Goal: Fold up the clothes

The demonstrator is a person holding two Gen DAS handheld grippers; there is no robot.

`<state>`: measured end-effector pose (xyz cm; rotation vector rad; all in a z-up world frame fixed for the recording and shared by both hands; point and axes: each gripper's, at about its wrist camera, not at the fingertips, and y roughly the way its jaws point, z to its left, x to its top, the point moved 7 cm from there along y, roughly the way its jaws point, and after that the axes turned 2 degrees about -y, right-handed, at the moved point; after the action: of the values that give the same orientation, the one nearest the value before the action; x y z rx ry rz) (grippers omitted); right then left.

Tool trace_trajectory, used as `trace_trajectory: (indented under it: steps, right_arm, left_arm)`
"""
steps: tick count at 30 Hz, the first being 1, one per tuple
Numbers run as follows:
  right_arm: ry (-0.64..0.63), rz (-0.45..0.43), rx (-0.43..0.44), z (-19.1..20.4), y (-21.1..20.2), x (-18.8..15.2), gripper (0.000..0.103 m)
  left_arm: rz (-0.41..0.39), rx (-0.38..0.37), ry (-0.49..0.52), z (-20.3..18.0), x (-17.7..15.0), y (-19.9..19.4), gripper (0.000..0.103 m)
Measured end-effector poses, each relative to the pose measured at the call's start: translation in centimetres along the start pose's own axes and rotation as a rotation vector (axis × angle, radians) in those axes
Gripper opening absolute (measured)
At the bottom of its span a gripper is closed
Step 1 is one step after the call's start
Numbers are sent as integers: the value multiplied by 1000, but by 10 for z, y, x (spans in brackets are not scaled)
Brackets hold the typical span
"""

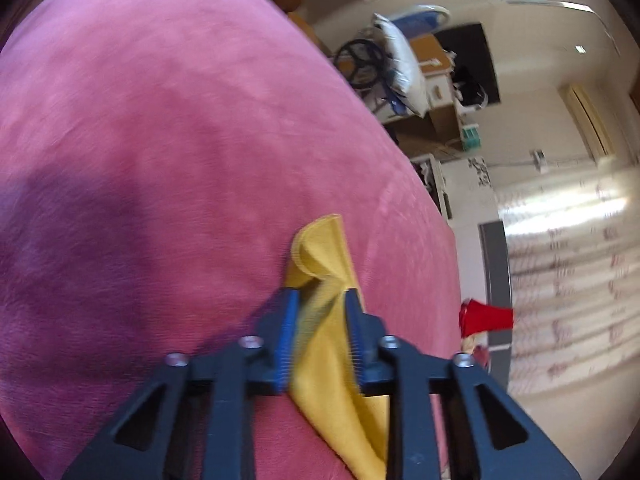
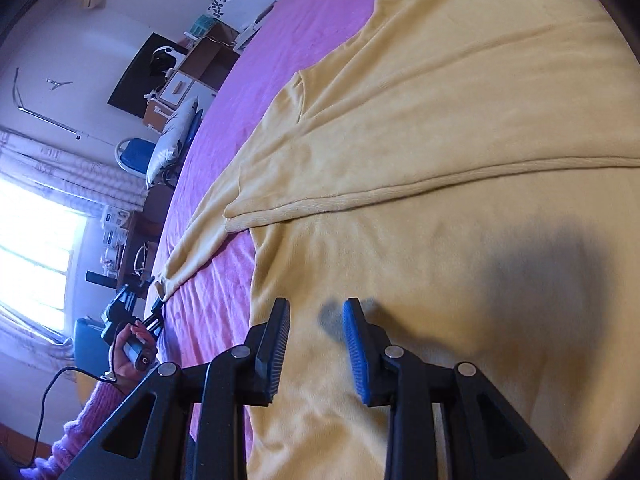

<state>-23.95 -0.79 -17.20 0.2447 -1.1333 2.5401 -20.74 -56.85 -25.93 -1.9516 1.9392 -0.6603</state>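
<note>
- Right now my left gripper [image 1: 320, 300] is clenched on a bunched corner of the yellow garment [image 1: 336, 364]; the cloth runs up between the two blue pads [image 1: 286, 344], and a curled hemmed tip pokes out just past the fingertips.
- Below those jaws the same cloth hangs back toward the camera in a twisted fold.
- Under and ahead of the left jaws I see only the pink bedcover [image 1: 160, 160], with a dark shadow to their left.
- To the right of the left jaws, beyond the bed's edge, a red cloth [image 1: 486, 316] shows, blurred.
- My right gripper [image 2: 316, 312] is released: its ribbed blue fingers [image 2: 358, 360] stand apart with nothing pinched, hovering above the garment.
- In the right wrist view the yellow garment [image 2: 440, 140] lies spread on the purple-looking bedcover [image 2: 224, 248], filling everything ahead and to the right of the jaws; a ribbed hem crosses it ahead of the fingertips.
- A sleeve [image 2: 188, 256] trails left of the right jaws, its cuff meeting the left gripper [image 2: 158, 304], though I cannot see the grip itself from this side.
- A hand [image 2: 130, 350] in a pink knitted sleeve [image 2: 88, 416] holds that tool's handle, with a black cable hanging below it.
</note>
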Motion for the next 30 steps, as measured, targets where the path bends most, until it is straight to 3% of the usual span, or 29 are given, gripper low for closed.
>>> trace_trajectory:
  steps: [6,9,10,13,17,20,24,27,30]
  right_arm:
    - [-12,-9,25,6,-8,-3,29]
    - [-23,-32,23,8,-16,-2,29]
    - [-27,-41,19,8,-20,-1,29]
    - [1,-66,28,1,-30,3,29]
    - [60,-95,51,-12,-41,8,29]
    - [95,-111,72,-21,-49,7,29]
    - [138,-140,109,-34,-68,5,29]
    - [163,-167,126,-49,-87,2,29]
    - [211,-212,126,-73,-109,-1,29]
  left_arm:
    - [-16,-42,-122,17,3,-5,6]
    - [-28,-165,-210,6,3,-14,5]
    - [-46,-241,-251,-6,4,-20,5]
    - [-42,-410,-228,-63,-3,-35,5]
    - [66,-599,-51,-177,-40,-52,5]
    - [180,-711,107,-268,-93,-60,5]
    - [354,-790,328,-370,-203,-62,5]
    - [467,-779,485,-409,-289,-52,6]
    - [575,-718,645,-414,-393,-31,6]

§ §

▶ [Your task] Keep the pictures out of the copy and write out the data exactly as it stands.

▶ [Response box]
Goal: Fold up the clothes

The demonstrator is a person holding two Gen DAS handheld grippers; there is no robot.

`<state>`: measured end-effector pose (xyz cm; rotation vector rad; all in a z-up world frame fixed for the recording and shared by both hands; point and axes: each gripper's, at about its wrist camera, not at the fingertips, and y roughly the way its jaws point, z to its left, x to its top, the point moved 7 cm from there along y, roughly the way its jaws point, and after that the axes turned 2 degrees about -y, right-handed, at the moved point; after the action: of the values that give the same orientation, the one nearest the value before the action; x y z rx ry rz) (grippers omitted); right then left.

Tool trace_trajectory, used as `trace_trajectory: (indented under it: steps, right_arm, left_arm)`
"""
steps: tick count at 30 Hz, the first being 1, one per tuple
Numbers run as follows:
  right_arm: ry (-0.64..0.63), rz (-0.45..0.43), rx (-0.43..0.44), z (-19.1..20.4), y (-21.1..20.2), x (-18.8..15.2), gripper (0.000..0.103 m)
  left_arm: rz (-0.41..0.39), rx (-0.38..0.37), ry (-0.49..0.52), z (-20.3..18.0), x (-17.7..15.0), y (-19.9..19.4), gripper (0.000..0.103 m)
Measured end-effector poses, each relative to the pose measured at the call's start: translation in centimetres along the start pose's own axes and rotation as a rotation vector (axis × angle, radians) in those axes
Gripper opening absolute (measured)
At the bottom of its span a gripper is closed
Step 1 is one step after the call's start
Numbers are sent as integers: the value multiplied by 1000, but by 10 for z, y, x (spans in brackets are not scaled)
Brackets hold the typical span
"""


<state>-23.95 -0.79 -17.20 0.2447 -1.1333 2.5401 -20.74 -56.85 -25.93 -1.9516 1.9392 -0.6603</state>
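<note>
- Right now my left gripper [image 1: 320, 300] is clenched on a bunched corner of the yellow garment [image 1: 336, 364]; the cloth runs up between the two blue pads [image 1: 286, 344], and a curled hemmed tip pokes out just past the fingertips.
- Below those jaws the same cloth hangs back toward the camera in a twisted fold.
- Under and ahead of the left jaws I see only the pink bedcover [image 1: 160, 160], with a dark shadow to their left.
- To the right of the left jaws, beyond the bed's edge, a red cloth [image 1: 486, 316] shows, blurred.
- My right gripper [image 2: 316, 312] is released: its ribbed blue fingers [image 2: 358, 360] stand apart with nothing pinched, hovering above the garment.
- In the right wrist view the yellow garment [image 2: 440, 140] lies spread on the purple-looking bedcover [image 2: 224, 248], filling everything ahead and to the right of the jaws; a ribbed hem crosses it ahead of the fingertips.
- A sleeve [image 2: 188, 256] trails left of the right jaws, its cuff meeting the left gripper [image 2: 158, 304], though I cannot see the grip itself from this side.
- A hand [image 2: 130, 350] in a pink knitted sleeve [image 2: 88, 416] holds that tool's handle, with a black cable hanging below it.
</note>
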Motion for the next 30 steps, as measured, targets where the path bends most, until it is straight to 3% of the usual span, or 29 are given, gripper low for closed.
>>> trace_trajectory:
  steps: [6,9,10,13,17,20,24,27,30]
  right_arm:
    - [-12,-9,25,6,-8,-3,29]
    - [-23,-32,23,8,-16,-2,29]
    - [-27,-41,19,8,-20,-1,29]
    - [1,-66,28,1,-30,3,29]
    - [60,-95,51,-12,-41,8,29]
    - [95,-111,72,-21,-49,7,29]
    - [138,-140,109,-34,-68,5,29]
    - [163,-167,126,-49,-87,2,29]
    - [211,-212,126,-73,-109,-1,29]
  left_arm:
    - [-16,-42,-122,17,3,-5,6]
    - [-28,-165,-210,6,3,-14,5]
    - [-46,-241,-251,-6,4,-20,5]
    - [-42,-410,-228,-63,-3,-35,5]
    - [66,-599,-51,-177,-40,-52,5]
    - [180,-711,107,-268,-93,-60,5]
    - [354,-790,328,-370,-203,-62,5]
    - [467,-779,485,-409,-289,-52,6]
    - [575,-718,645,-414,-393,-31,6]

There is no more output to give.